─── Data provided
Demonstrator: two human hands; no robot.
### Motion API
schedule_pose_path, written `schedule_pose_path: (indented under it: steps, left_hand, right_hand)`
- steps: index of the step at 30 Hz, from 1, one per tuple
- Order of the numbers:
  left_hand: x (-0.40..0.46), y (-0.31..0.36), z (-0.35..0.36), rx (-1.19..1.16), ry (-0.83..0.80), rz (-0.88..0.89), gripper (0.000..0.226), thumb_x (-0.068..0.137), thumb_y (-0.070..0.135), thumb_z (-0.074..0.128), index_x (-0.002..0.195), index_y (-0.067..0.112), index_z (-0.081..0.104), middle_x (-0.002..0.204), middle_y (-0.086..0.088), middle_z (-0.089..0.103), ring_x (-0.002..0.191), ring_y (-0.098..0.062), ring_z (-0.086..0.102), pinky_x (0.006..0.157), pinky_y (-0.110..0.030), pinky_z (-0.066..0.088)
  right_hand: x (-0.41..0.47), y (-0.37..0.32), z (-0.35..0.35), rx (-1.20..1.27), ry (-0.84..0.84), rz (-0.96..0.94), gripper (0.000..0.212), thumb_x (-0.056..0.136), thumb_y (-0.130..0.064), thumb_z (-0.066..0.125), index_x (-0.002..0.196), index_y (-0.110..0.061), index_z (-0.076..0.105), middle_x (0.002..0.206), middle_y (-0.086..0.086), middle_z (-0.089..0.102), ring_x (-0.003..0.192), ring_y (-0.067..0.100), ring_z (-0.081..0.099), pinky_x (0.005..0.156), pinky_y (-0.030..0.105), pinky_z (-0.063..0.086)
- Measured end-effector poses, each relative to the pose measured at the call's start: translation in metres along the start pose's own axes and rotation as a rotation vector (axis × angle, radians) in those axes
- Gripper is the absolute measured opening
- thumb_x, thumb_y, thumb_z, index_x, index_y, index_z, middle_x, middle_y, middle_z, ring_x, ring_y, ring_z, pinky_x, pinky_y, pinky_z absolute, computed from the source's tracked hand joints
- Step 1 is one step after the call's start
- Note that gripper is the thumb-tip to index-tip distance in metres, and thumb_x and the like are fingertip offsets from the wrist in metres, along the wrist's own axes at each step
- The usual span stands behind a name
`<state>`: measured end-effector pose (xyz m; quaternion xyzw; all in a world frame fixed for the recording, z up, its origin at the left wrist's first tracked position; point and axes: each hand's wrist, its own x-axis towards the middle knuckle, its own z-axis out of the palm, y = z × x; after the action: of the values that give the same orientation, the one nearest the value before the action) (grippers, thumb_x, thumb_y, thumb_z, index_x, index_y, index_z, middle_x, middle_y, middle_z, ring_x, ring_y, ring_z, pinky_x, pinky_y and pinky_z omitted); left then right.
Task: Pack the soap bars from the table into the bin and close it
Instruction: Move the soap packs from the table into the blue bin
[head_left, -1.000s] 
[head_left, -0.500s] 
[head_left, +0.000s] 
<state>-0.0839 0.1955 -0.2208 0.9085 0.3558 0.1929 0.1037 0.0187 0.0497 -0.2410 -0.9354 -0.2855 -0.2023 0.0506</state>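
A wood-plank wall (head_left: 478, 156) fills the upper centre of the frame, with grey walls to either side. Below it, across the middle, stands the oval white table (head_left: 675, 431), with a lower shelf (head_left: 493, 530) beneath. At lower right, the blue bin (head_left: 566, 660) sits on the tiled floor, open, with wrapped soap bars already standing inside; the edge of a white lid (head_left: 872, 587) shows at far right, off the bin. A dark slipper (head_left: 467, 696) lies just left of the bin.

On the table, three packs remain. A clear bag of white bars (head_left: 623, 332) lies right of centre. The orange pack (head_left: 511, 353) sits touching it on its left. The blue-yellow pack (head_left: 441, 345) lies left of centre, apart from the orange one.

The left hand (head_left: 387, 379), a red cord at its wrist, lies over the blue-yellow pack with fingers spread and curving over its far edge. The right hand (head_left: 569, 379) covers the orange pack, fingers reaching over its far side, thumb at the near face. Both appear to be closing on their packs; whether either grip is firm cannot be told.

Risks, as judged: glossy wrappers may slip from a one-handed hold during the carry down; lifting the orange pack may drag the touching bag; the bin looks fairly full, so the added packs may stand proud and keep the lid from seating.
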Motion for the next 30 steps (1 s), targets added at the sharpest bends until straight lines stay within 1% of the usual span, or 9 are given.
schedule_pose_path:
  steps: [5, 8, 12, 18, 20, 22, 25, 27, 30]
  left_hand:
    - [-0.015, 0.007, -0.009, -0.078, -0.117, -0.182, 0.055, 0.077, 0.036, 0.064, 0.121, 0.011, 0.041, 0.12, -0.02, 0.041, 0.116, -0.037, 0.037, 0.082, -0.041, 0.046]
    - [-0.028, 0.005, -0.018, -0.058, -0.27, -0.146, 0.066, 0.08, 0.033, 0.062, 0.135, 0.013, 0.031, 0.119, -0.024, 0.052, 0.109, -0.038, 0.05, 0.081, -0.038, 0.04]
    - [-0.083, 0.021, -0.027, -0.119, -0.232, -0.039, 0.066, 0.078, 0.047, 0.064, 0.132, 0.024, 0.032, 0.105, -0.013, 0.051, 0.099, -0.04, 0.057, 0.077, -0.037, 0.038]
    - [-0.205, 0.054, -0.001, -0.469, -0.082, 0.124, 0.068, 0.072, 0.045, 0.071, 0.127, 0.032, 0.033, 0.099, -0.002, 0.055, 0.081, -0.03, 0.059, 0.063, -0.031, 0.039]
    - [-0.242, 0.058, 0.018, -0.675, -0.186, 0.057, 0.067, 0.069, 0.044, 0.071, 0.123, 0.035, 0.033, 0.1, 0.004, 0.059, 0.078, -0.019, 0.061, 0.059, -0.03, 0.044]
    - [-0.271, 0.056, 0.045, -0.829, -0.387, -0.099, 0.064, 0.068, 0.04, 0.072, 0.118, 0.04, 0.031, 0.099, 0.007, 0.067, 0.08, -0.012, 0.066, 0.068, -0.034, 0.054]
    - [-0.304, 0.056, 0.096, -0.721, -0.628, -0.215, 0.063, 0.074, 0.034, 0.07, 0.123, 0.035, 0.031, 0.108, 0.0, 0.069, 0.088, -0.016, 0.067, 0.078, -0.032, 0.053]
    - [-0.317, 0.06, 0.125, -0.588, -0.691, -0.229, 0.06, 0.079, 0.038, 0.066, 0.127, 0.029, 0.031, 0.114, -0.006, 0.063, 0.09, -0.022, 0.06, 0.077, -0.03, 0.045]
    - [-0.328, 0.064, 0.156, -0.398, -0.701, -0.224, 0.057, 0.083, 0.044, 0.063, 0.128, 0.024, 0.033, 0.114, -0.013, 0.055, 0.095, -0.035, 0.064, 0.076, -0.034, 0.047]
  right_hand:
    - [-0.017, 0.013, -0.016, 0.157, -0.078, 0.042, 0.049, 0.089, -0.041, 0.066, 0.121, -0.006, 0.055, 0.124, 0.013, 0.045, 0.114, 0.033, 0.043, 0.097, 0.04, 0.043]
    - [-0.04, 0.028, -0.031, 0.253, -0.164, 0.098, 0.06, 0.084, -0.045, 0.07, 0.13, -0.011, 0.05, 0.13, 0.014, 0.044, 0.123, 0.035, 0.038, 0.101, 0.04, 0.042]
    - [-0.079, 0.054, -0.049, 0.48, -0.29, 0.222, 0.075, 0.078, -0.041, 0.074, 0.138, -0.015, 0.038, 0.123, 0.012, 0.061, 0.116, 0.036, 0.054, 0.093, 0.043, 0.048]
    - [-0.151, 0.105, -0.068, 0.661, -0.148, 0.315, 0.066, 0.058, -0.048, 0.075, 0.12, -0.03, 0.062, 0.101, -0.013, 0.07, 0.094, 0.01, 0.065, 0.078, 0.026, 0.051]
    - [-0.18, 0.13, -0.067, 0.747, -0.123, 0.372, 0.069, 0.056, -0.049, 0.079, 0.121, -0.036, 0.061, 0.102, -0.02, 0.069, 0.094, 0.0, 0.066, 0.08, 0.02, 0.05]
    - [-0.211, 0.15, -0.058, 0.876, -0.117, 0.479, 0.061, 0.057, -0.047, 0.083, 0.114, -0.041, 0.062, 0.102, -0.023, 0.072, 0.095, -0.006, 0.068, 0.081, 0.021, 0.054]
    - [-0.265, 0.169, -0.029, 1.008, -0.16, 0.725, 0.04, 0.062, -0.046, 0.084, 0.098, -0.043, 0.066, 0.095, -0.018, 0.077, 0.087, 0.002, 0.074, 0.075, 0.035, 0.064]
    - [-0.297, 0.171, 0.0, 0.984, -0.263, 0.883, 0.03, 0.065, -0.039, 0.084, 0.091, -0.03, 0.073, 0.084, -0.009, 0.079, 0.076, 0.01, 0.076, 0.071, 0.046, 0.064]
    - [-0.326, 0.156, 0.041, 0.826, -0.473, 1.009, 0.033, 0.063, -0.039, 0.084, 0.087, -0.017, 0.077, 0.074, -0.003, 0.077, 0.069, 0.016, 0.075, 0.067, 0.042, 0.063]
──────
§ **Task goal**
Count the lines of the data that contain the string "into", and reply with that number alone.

§ **Result of the exercise**
2